The Indian government must take some responsibility for supporting a conversion of Sri Lanka's Tamil liberation movements into a variety of armed militant groups such as Prabhakaran's LTTE. At the time, Narasimhan Ram and many other Tamil journalists and intellectuals in south India, believed that Prabhakaran, wanted to shape a future for his people based on equality, democracy and human rights,within a united Sri Lanka.
However, over the years, Prabhakaran spurned many opportunities to negotiate a political solution, and instead pursued a policy of secessionism, militarism and, increasingly, terrorism.
When in 1991 an LTTE squad assassinated the Indian politician, Rajiv Gandhi, Prabhakaran turned India from a friend to an enemy. Subsequently, as hundreds of innocent people in India and Sri Lanka died in the LTTE's terrorist outrages, and the transition from idealist to tyrant became irreversible. The only way to wrest the Tamil communities from his tyrannical regime, became a ruthless military one, and the Sri Lankan army duly obliged.
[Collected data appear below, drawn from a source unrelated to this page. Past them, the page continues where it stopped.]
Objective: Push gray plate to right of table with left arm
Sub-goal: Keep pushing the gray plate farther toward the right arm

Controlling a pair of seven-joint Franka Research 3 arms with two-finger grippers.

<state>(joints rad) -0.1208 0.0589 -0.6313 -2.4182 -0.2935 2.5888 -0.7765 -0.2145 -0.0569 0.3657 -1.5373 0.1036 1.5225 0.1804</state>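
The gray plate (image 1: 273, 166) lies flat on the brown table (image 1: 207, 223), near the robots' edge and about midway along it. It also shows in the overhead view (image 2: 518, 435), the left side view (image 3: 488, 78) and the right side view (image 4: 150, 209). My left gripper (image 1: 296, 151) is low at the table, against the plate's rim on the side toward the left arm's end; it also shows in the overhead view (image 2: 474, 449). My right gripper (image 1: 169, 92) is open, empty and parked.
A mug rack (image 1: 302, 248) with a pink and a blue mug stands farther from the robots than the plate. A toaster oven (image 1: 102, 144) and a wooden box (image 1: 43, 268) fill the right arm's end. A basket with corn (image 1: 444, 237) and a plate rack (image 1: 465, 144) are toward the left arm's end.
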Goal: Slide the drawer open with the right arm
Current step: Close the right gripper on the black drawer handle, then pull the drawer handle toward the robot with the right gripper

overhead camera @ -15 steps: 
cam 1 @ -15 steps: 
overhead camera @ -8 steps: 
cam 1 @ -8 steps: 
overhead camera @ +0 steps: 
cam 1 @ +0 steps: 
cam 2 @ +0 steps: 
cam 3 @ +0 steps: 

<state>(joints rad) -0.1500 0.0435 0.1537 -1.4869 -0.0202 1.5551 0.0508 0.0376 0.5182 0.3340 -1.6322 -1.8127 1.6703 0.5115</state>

Even so, 250,000, Tamils fled from Prabhakaran's tyranny to the questionable protection of a - notionally - enemy army.
Prabhakaran is an extreme illustration of the consequences of would-be revolutionary-leaders 'internalising the oppressor'. But it is an example that should serve as a tragic warning to all of those who imagine that they can flout Freire's advice with impunity.